Toutefois, de telles perturbations bouleversent un secteur qui est déjà confronté à des troubles à long terme, en raison de la rivalité entre les États-Unis et la Chine. L'importance des semi-conducteurs pour les applications de pointe dans les domaines des communications et de la défense a conduit les États-Unis à renforcer lentement les restrictions sur les ventes de puces aux entreprises chinoises (notamment Huawei), étranglant ainsi le commerce mondial des puces.
Les analystes de la société de recherche londonienne TS Lombard prévoient que cette rivalité finira par entraîner une scission nette du marché mondial des semi-conducteurs, la Chine étant contrainte de développer sa propre industrie pour égaler celle des États-Unis et de leurs alliés. Cela obligera l'industrie à déraciner ses capacités de fabrication en bloc : quelque 83 % des capacités mondiales de fonderie se trouvent à Taïwan et en Corée du Sud, sous les missiles de l'Armée populaire de libération et de ses alliés en Corée du Nord.
L'industrie réagit déjà : Intel (NASDAQ:INTC), sous la nouvelle direction de Pat Gelsinger, a décidé de construire de nouvelles fonderies de deux puces en Arizona. La semaine dernière, Taiwan Semiconductor Manufacturing a annoncé un engagement de 100 milliards de dollars pour accroître ses capacités au cours des trois prochaines années. Une partie de cette somme sera également consacrée à la construction d'usines en Arizona.

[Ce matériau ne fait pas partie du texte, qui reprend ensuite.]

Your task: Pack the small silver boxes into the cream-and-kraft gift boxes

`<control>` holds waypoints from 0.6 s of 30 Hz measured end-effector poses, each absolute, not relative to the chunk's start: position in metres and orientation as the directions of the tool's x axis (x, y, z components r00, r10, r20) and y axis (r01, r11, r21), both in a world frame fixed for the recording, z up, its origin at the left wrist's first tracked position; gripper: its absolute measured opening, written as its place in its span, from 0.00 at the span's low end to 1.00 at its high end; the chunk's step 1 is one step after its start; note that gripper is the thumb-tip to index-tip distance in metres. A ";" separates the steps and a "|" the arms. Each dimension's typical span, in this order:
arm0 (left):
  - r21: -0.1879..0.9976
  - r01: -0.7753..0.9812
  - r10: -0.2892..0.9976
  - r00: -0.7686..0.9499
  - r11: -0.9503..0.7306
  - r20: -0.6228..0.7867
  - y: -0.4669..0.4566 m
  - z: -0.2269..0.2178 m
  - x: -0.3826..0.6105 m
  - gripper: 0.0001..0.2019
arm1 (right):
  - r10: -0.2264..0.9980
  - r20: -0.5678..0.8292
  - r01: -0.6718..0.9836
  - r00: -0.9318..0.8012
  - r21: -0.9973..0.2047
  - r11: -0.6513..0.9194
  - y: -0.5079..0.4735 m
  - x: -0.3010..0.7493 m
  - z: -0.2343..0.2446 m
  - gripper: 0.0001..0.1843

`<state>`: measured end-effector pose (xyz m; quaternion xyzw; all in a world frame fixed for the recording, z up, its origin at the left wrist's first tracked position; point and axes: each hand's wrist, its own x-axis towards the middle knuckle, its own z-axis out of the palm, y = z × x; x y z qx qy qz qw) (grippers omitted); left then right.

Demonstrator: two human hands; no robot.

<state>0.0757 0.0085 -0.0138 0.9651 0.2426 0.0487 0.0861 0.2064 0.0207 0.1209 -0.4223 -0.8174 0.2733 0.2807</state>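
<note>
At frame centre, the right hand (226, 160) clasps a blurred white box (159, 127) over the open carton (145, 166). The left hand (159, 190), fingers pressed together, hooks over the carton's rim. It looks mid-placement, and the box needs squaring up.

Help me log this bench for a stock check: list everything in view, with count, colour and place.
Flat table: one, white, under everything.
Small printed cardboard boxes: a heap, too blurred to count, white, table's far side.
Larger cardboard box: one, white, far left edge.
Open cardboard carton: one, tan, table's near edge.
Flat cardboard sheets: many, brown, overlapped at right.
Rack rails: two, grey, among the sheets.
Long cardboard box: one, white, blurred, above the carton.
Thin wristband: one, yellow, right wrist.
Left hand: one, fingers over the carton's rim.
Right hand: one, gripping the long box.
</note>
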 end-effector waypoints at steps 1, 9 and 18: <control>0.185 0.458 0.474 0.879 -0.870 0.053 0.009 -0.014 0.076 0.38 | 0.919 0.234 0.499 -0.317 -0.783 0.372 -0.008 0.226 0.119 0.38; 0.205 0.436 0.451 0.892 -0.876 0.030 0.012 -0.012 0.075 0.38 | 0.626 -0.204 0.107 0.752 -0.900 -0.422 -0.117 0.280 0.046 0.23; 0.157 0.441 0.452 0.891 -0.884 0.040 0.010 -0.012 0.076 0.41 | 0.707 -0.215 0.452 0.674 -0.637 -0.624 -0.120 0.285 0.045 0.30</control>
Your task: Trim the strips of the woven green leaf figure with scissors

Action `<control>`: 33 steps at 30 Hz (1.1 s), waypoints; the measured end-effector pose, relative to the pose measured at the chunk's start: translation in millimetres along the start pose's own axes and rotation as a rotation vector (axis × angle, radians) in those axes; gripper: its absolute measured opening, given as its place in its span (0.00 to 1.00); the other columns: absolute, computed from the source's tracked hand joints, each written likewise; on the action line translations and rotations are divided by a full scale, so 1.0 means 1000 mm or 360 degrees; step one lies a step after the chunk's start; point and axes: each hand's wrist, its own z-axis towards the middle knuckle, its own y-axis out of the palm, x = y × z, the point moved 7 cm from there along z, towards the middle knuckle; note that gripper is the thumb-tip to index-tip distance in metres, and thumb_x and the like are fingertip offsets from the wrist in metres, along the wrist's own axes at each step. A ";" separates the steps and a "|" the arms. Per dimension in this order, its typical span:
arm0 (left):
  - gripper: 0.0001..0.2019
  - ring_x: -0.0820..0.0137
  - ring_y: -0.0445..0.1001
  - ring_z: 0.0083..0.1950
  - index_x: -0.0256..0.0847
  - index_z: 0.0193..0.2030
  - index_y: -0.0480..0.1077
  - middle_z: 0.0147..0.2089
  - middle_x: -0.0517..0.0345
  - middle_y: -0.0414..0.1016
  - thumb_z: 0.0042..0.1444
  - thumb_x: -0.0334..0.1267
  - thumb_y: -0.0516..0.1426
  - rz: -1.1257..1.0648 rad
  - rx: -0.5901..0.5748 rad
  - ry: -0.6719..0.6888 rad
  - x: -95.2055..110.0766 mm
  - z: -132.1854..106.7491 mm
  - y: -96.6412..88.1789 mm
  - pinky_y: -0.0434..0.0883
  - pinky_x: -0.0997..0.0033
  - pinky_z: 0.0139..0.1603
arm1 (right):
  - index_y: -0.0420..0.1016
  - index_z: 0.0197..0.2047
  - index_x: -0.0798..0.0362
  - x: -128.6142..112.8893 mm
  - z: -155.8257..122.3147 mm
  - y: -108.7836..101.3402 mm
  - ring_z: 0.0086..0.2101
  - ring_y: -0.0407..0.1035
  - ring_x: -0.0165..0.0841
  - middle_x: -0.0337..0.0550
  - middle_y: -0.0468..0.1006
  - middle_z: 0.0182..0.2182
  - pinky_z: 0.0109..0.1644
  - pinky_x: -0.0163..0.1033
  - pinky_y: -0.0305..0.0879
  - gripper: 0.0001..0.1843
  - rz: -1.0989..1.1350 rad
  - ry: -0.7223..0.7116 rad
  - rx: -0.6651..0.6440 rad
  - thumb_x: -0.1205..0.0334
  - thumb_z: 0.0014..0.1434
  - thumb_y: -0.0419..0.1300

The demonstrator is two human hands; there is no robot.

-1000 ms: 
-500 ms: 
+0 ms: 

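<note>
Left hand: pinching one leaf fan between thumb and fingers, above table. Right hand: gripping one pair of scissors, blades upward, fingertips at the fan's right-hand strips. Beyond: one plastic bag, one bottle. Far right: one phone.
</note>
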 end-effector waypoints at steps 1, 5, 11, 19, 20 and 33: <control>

On peut dire que les tendances séculaires exigent une augmentation de la capacité dans tous les cas, et ce n'est qu'une tendance à long terme de plus que la pandémie a accélérée.
"À mesure que le monde devient plus interconnecté, plus automatisé et plus vert, chaque unité de croissance du PIB contiendra un contenu plus élevé de semi-conducteurs", souligne Rory Green de TS Lombard.
Pourtant, la construction de nouvelles capacités est extrêmement coûteuse - et la croissance probable d'une industrie chinoise d'origine rend incertain l'équilibre entre l'offre et la demande à long terme. Demandez à n'importe quel sidérurgiste ou raffineur de pétrole ce qui se passe lorsque la Chine, sur l'insistance de son gouvernement, construit plus de capacités que ce que sa propre économie peut réellement absorber. La puce qui peut tuer le cycle économique, ou la tendance de la Chine à surproduire, n'a pas encore été conçue.
Le pire est peut-être bientôt passé pour les acheteurs de puces, mais la volatilité sur le marché mondial du "nouveau pétrole" est là pour rester.